This README describes the Named Entity Recognition (NER) demo application that uses a CONLL2003-tuned BERT model for inference.
On startup the demo application reads command line parameters and loads a model to OpenVINO™ Runtime plugin. It also fetches data from the user-provided url to populate the "context" text. The text is then used to search named entities.
The demo utilizes model wrappers, adapters and pipelines from Python* Model API.
The generalized interface of wrappers with its unified results representation provides the support of multiple different named entity recognition model topologies in one demo.
The list of models supported by the demo is in <omz_dir>/demos/bert_named_entity_recognition_demo/python/models.lst
file.
This file can be used as a parameter for Model Downloader and Converter to download and, if necessary, convert models to OpenVINO IR format (*.xml + *.bin).
An example of using the Model Downloader:
omz_downloader --list models.lst
An example of using the Model Converter:
omz_converter --list models.lst
- bert-base-ner
NOTE: Refer to the tables Intel's Pre-Trained Models Device Support and Public Pre-Trained Models Device Support for the details on models inference support at different devices.
Running the application with the -h
option yields the following usage message:
usage: bert_named_entity_recognition_demo.py [-h] -v VOCAB -m MODEL -i INPUT
[--adapter {openvino,ovms}]
[--input_names INPUT_NAMES]
[-d DEVICE]
Options:
-h, --help Show this help message and exit.
-v VOCAB, --vocab VOCAB
Required.
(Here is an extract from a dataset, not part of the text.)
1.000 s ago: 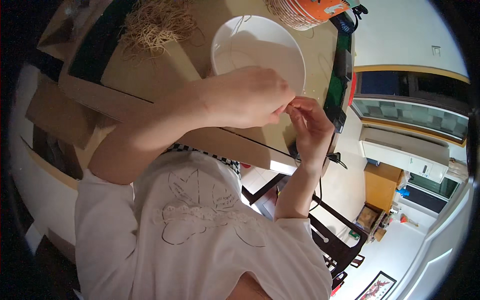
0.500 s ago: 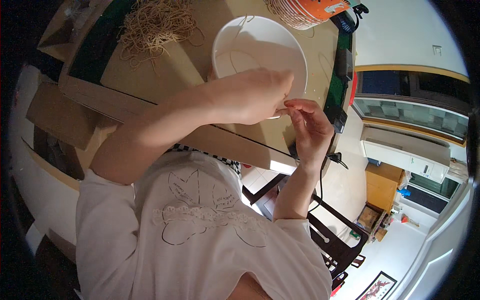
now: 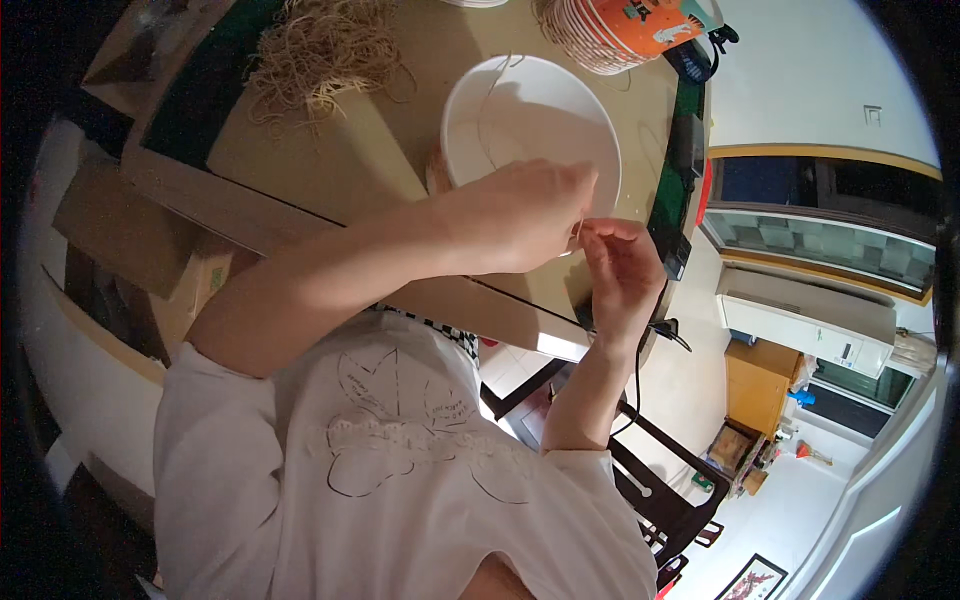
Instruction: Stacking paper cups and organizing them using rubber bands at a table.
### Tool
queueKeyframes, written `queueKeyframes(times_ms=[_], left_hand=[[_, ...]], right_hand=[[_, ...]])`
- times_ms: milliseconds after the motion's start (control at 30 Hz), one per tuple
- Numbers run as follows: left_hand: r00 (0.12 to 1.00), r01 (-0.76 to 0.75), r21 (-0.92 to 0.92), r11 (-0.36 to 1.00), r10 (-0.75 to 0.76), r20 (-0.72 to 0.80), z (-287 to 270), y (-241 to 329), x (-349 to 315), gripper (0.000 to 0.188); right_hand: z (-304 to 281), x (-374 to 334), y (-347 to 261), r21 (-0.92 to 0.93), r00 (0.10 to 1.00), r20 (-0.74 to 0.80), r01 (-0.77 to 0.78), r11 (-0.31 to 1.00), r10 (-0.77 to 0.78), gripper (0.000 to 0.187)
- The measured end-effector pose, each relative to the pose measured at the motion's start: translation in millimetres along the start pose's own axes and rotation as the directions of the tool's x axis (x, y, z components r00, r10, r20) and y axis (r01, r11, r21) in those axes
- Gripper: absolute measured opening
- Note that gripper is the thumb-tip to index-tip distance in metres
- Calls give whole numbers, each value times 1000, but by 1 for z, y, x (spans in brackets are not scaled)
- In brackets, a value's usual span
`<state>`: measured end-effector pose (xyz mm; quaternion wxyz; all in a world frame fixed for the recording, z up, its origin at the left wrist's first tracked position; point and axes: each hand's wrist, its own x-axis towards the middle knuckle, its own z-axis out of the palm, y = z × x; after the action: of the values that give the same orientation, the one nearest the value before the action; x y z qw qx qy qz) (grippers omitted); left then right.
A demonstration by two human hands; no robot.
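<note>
A white-lined paper bucket (image 3: 545,110) stands on the table with its mouth facing me. Through its far rim runs a thin tan cord (image 3: 487,112), which hangs down inside toward my hands. My left hand (image 3: 525,215) lies across the bucket's near side, its fingers curled and mostly hidden behind its back. Thumb and forefinger of my right hand (image 3: 625,262) pinch close against the left fingertips at the near rim. Between the two hands a short bit of cord shows, and both seem to grip it.
A tangled heap of tan cords (image 3: 325,65) lies at the far left of the table. Nested orange paper buckets (image 3: 630,35), with cords along their side, rest at the far right. Black power adapters (image 3: 680,255) sit by the right edge. A dark chair (image 3: 670,490) stands to the right.
The bucket, cord heap and table sit slightly lower in view. Both hands stay together at the near rim, having shifted a little; the cord inside the bucket hangs straighter.
</note>
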<state>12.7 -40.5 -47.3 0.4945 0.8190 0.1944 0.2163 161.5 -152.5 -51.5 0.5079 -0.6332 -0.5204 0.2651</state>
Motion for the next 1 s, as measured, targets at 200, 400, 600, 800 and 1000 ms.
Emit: queueKeyframes(times_ms=[200, 400, 600, 800, 1000], left_hand=[[991, -5, -14, 1000, 3, -134, 1, 0, 0, 12], [998, -54, -2, 999, 54, 38, -3, -2, -8, 6], [981, -120, 260, 958, 155, -117, 7, 1, -15, 2], [944, -234, 463, 855, 314, -103, 7, 2, -13, 3], [934, -242, 580, 778, 349, -79, 9, 4, -8, 7]], right_hand=[[3, 2, -2, 5, 1000, -1, 20, 1000, -20, 9], [5, 6, 4, 79, 998, -60, 33, 996, -28, 10], [5, 7, 2, 92, 999, -47, -1, 996, 5, 11], [7, 7, -3, 113, 997, -53, -44, 993, 51, 10], [7, 4, 4, 101, 998, -54, -12, 995, 18, 10]])
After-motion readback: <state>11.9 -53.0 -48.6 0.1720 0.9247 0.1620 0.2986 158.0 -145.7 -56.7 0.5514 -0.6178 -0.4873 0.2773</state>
Path to the vocabulary file with tokens
-m MODEL, --model MODEL
Required. Path to an .xml file with a trained model or
address of model inference service if using OVMS adapter.
-i INPUT, --input INPUT
Required. URL to a page with context
--adapter {openvino,ovms}
Optional. Specify the model adapter. Default is
openvino.
--input_names INPUT_NAMES
Optional. Inputs names for the network. Default values
are "input_ids,attention_mask,token_type_ids"
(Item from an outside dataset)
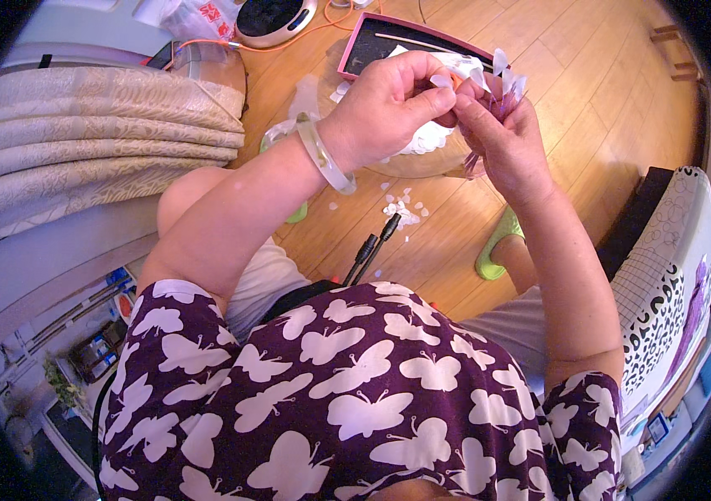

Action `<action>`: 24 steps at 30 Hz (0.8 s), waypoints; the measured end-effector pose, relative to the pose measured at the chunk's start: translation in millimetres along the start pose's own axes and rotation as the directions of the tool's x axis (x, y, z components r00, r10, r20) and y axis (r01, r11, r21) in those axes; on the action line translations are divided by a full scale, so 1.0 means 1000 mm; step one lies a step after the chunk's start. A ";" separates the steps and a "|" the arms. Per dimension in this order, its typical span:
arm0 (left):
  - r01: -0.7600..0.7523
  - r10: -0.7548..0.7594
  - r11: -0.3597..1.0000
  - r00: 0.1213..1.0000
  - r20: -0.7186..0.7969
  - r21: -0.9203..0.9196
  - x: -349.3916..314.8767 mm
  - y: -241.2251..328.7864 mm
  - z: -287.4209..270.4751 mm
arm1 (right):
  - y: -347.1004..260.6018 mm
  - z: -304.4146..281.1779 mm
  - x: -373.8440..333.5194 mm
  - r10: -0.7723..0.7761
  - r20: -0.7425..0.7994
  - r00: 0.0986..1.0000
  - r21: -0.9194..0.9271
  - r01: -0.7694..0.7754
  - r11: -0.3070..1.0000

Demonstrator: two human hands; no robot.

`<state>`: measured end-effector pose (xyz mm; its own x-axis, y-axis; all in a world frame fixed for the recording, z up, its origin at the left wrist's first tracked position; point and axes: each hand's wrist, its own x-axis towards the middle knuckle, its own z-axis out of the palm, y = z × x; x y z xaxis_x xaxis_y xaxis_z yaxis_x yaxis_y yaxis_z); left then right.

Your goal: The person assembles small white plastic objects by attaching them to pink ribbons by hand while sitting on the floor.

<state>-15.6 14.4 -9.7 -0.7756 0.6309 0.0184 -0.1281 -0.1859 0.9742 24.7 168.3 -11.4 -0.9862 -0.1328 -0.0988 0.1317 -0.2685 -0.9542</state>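
from my seat i've got both hands up close together, fingertips touching or nearly so. left hand (389,104) has its thumb and first finger pinched together, with a small pale petal (441,81) sticking up right at the pinch. looks clamped on that petal to me, though the very tips overlap the other hand so the exact contact is hard to read. right hand (506,146) is curled around a bunch of pale, purplish petals (512,86), which fan out above its fingers; a few thin purple stalks poke out below the palm. its thumb points at the left thumb.

under the hands i see a heap of white petals (426,140), and just behind it a pink-rimmed tray (354,52) with a dark inside and a thin stick lying across it. more loose white bits (404,210) are scattered on the wood floor (598,134) between the person's feet, near two black rod-like things (376,246). there's a milky bangle (322,154) on the left wrist and a green slipper (493,255) over on the right.
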 end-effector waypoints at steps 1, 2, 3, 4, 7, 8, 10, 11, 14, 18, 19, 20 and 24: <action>-0.002 0.002 1.000 1.000 0.001 0.000 0.000 0.001 0.000 | 0.001 -0.001 0.000 0.013 0.003 1.000 0.029 -0.013 0.999; 0.028 -0.028 0.999 1.000 0.014 -0.020 0.000 0.001 0.000 | -0.001 -0.002 -0.002 0.011 0.000 1.000 0.026 -0.011 1.000; 0.058 -0.057 0.998 0.998 0.028 -0.039 0.000 0.002 0.000 | -0.003 -0.002 -0.004 0.025 0.012 1.000 0.050 -0.025 0.998; 0.056 -0.055 0.998 0.998 0.032 -0.041 0.001 0.002 0.001 | -0.004 -0.003 -0.005 0.037 0.025 0.999 0.075 -0.039 0.996; 0.083 -0.078 0.992 0.996 0.051 -0.099 0.002 -0.001 0.000 | -0.006 -0.006 -0.007 0.064 0.043 0.997 0.078 -0.067 0.995; 0.088 -0.081 0.989 0.995 0.059 -0.118 0.001 -0.002 -0.001 | -0.007 -0.005 -0.006 0.062 0.043 0.997 0.079 -0.065 0.995; 0.092 -0.083 0.986 0.994 0.066 -0.136 0.000 -0.003 -0.003 | -0.008 -0.003 -0.005 0.100 0.075 0.992 0.125 -0.108 0.986; 0.093 -0.086 0.986 0.995 0.052 -0.142 0.000 -0.003 -0.002 | -0.008 -0.004 -0.006 0.096 0.072 0.993 0.124 -0.104 0.987; 0.103 -0.101 0.981 0.995 0.020 -0.163 -0.001 0.001 -0.001 | -0.008 -0.005 -0.009 0.137 0.027 0.990 0.033 -0.138 0.990; 0.062 -0.061 0.993 0.998 0.013 -0.097 0.000 0.013 0.000 | -0.006 -0.003 -0.011 0.095 -0.009 0.995 0.006 -0.095 0.995; 0.060 -0.059 0.994 0.998 0.015 -0.096 0.001 0.014 -0.002 | -0.005 -0.003 -0.012 0.096 -0.019 0.995 -0.013 -0.096 0.995; -0.008 0.010 0.997 1.000 0.015 -0.078 0.003 0.015 -0.007 | -0.006 -0.001 -0.012 0.093 -0.015 0.996 -0.012 -0.093 0.996; -0.271 0.278 0.952 0.960 -0.033 0.139 0.008 0.014 -0.005 | -0.008 0.002 -0.013 0.091 -0.004 0.996 -0.038 -0.091 0.995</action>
<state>-26.6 13.3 2.7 -0.8008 0.5290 0.2809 0.1742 -0.2431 0.9542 36.7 169.7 -2.2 -0.9707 -0.1524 -0.1860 0.2166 -0.2185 -0.9515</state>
-d DEVICE, --device DEVICE
Optional. Target device to perform inference
on. Default value is CPU
-nireq NUM_INFER_REQUESTS, --num_infer_requests NUM_INFER_REQUESTS
Optional. Number of infer requests.
-nstreams NUM_STREAMS, --num_streams NUM_STREAMS
Optional. Number of streams to use for inference on
the CPU or/and GPU in throughput mode (for HETERO and
MULTI device cases use format
<device1>:<nstreams1>,<device2>:<nstreams2> or just
<nstreams>).
-nthreads NUM_THREADS, --num_threads NUM_THREADS
Optional. Number of threads to use for inference on
CPU (including HETERO cases).
--dynamic_shape Optional. Run model with dynamic input sequence. If
not provided, input sequence is padded to max_seq_len
The application reads text from the HTML page at the given URL. The model and its parameters (inputs and outputs) are also important demo arguments. Notice that since order of inputs for the model does matter, the demo application checks that the inputs specified from the command-line match the actual network inputs.
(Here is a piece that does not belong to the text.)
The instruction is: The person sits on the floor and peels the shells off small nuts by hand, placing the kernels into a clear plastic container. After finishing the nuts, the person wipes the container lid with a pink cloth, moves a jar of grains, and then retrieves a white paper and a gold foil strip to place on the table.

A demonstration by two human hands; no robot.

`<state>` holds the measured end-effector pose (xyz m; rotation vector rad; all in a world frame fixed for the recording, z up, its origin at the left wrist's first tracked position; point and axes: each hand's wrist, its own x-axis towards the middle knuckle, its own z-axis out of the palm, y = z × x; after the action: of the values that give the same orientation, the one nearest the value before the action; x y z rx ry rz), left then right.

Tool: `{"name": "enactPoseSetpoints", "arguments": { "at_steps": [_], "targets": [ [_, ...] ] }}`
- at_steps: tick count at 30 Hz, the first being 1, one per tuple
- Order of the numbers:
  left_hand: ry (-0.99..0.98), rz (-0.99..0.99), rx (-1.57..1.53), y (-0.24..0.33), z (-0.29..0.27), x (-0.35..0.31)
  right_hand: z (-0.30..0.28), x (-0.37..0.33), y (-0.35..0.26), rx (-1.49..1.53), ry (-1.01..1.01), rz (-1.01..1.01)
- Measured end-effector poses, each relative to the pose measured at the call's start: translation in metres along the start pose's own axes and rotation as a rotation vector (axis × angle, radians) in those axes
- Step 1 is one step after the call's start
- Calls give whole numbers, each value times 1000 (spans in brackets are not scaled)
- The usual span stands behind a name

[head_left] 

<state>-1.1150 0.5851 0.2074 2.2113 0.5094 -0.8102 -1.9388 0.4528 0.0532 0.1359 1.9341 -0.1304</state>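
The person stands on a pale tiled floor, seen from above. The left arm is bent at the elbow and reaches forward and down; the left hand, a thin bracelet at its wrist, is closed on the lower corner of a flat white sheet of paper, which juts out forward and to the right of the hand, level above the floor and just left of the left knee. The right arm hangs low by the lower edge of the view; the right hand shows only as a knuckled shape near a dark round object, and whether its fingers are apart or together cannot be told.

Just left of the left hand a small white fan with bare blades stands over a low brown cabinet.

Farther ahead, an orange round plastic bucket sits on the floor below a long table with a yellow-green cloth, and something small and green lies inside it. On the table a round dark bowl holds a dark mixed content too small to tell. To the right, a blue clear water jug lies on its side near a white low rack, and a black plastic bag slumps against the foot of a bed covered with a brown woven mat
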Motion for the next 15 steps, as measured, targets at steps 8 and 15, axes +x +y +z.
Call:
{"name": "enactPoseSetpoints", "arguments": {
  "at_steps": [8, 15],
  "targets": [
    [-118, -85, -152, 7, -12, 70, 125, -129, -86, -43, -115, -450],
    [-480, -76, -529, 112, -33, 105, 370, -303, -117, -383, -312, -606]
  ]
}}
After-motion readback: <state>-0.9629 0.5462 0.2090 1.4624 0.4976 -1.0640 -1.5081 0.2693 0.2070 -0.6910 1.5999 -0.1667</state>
The application outputs recognized named entities (LOC
- location, PER
- person, ORG
- organization, MISC
- miscellaneous) for each sentence in input text.
The application reports
- Latency: total processing time required to process input data (from loading the vocab and processing the context as tokens to displaying the results).
You can use the following command to try the demo (assuming the model from the Open Model Zoo, downloaded and converted with the Model Downloader executed with "--name bert*"):
python3 bert_named_entity_recognition_demo.py.py
--vocab=<models_dir>/models/public/bert-base-ner/vocab.txt
--model=<path_to_model>/bert-base-ner.xml
--input_names="input_ids,attention_mask,token_type_ids"
--input="https://en.wikipedia.org/wiki/Bert_(Sesame_Street)"
You can also run this demo with model served in OpenVINO Model Server. Refer to OVMSAdapter
to learn about running demos with OVMS.
Exemplary command:
python3 bert_named_entity_recognition_demo.py.py
--vocab=<models_dir>/models/public/bert-base-ner/vocab.txt
--model=localhost:9000/models/bert
--input_names="input_ids,attention_mask,token_type_ids"
--input="https://en.wikipedia.org/wiki/Bert_(Sesame_Street)"
--adapter ovms
Notice that when the original "context" (text from the url) does not fit the model input (128 for the Bert-Base), the demo reshapes model to maximum sentence length in the "context" and pad all input sequences to maximum sentence length if model executed with static shape.